Last week we looked at Capital Structure when Modigliani and Miller’s (MM) 
assumptions held. That is the markets were perfect, no transaction costs, 
no taxes, and no interactions between operations and how the firm is 
financed. This week we are going to relax the assumptions. These 
assumptions are of paramount importance; indeed the assumptions may be the 
real reason for MM winning the Nobel Prize! Let me explain: 

In a sort of inadvertent backdoor way the assumptions of MM models to 
identify when Capital Structure does matter. In fact, they serve to show 
when anything matters. For anything to matter in finance it must either 
effect transaction costs, effect taxes, effect market perceptions, or 
effect operations. 

For example, let’s relax the “no transaction cost” assumption. It is 
probably the easiest to understand and it will get you thinking in a way 
that will make the next two lessons easier to understand. If there are 
transaction costs, then capital structure begins to matter since investors 
can no longer undue whatever action the firm does. Another assumption 
that need be relaxed is that of no taxes. 

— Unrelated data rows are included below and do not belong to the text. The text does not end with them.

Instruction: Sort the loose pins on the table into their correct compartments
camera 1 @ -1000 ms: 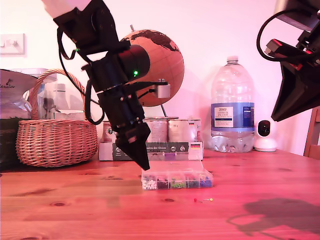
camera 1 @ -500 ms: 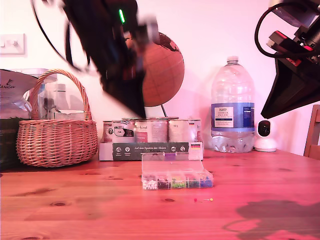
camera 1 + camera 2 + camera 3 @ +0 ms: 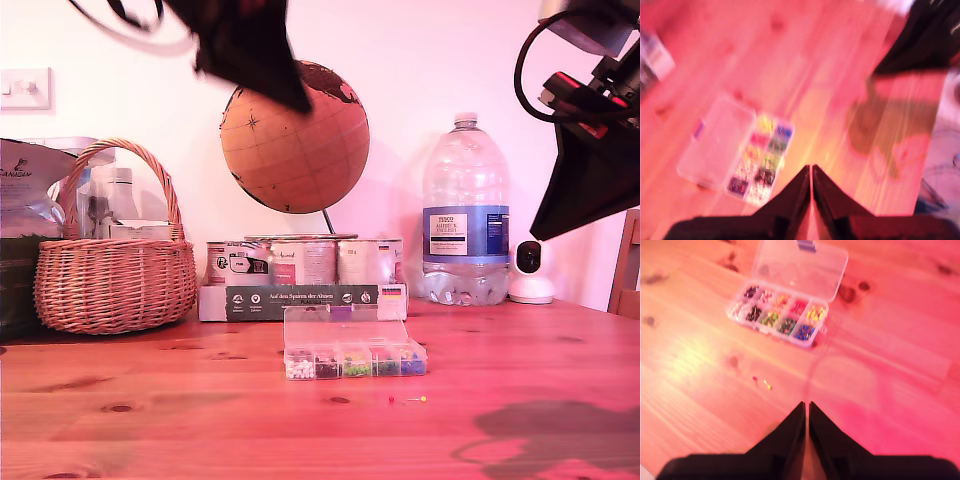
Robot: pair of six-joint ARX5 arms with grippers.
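The loose pins (image 3: 407, 399) lie on the bare wooden surface (image 3: 150, 420) just in front of the clear box of compartments (image 3: 354, 361), low and a little right of centre in the exterior view; the second wrist view shows two heads close together, one reddish and one yellow (image 3: 761, 383), well apart from the box (image 3: 782, 315), whose lid lies folded back open. As a judgement, these pins are nearly weightless, stiff and slick: a thin metal shaft ending in a small round head, lying flat so there is almost nothing standing above the wood to catch. The ball head looks the best place to take hold, since the shaft would likely slip or roll between flat tips. In the exterior view they seem to lie end to end, their long axis running roughly across the frame, but the shafts are too fine for me to tell which way the points face. My first pincer (image 3: 811, 172) hangs high above the box with its tips together and nothing between them; it is the dark, blurred wedge at the upper left of the exterior view (image 3: 296, 98). My second pincer (image 3: 806, 410) is also closed and empty, high at the upper right of that view (image 3: 545, 227), looking down toward the pins.
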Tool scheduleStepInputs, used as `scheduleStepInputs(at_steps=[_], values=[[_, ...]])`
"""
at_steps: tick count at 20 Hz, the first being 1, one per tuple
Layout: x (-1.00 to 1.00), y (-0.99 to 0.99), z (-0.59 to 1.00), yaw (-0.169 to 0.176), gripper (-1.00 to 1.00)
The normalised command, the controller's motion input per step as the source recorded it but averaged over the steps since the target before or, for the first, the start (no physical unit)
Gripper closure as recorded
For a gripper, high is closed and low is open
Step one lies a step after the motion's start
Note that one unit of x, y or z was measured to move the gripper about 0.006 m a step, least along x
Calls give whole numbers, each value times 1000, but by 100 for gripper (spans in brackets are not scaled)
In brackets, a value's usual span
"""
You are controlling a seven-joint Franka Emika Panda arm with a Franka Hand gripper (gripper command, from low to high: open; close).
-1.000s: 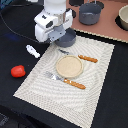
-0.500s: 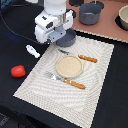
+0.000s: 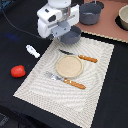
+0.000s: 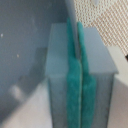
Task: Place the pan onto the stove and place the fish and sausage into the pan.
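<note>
Blue-grey pan point(image 3: 71, 35) beneath end effector point(image 4: 75, 75) (no legible writing)

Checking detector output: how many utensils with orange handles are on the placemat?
2: a knife on the far side of the plate, a fork on its near side. None look hidden.

pan point(image 3: 74, 35) matt blue-grey, metal-look; placemat point(image 3: 95, 75) woven beige cloth, ribbed; sausage point(image 3: 18, 71) glossy red plastic; fish point(image 3: 32, 50) white plastic; gripper pads point(image 4: 75, 80) teal rubbery; stove point(image 3: 111, 26) matt pinkish board
</note>
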Motion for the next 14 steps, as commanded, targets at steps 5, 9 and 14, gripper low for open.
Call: scheduleStepInputs(at_steps=[5, 9, 14], values=[[-654, 225, 567, -12, 100], [-821, 484, 305, 0, 100], [-399, 819, 92, 0, 100]])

In many nations, the US included, debt and equity are taxed differently. 
To this extent, capital structure is influenced by taxes. If firms are 
allowed to deduct interest payments then the true cost of a dollar paid 
out in interest is not a dollar. Why? The interest payment comes off of 
pre-tax income, which thereby lowers the cost of tax that must be paid. 
Thus, the true cost of the dollar paid out in interest is $1 (1- Marginal 
Corporate Tax rate). For example, if the Corporate Tax = .33, then a 
dollar paid out only costs the firm 67 cents. 
Under the assumption of only having a corporate tax rate, the cost of 
debt is in some ways “artificially” low. Thus, the Kd drops faster than 
the cost of equity rises. 

Here we have: 
WACC = Weight of Debt (YTM ) (1-Corporate Tax) + Weight of equity * Cost 
of equity 

Where YTM stand for the Yield to Maturity (fancy term for total return 
that investors require on debt). 

As would be expected we can now increase the value of the firm by 
replacing relatively higher costing equity with cheaper debt (made cheaper 
still by the deductibility). 

How much does firm value go up? In theory, by the present value of all 
future tax savings. This equals (Corporate Tax)(Amount of Debt). 

Firm Value 

|                      * Value of firm with debt 
|               * 
|         * 
|   * 
| *************** Value of firm with no debt 



|------------------------------- % debt in capital stucture 

Value of firm with debt = Value of firm without debt + (Corporate Tax * 
Amt. of Debt) 

Under this model, MM II, we can see that to maximize firm value you borrow 
as much as you can (WD = 99.9%). Ignoring the IRS’ disallowance of 
deductibility if a firm has too much debt, this just does not seem 
correct. Intuitively, do you want your firm to have that much debt? No. 
Why not? There are probably many reasons you do not want your firm to 
have that much debt. For example, as debt increases, risks increase. Or 
as debt increases, your employees may act differently, they may leave!, or 
you customers may not want to do business with you. These are all costs 
of the debt that do not show up in the interest payments. We call these 
costs, some of which are opportunity costs, the costs of financial 
distress. 

The costs of financial distress increase with debt levels. That is, the 
higher the debt, the higher the cost of financial distress. When these 
costs are included our new firm value is 

Value of firm with debt = Value of firm without debt + (Corporate 
Tax)(Amount of debt) - PV of Financial distress 

So when are financial distress costs the highest? Where firms assets make 
poor collateral, where the likelihood of getting into distress is high, 
and where getting into financial difficulties will impact operations. 
This means that a stable business with tangible, unspecialized assets 
borrow more than firms in risky businesses and with assets that make poor 
collateral (either specialized or intangible).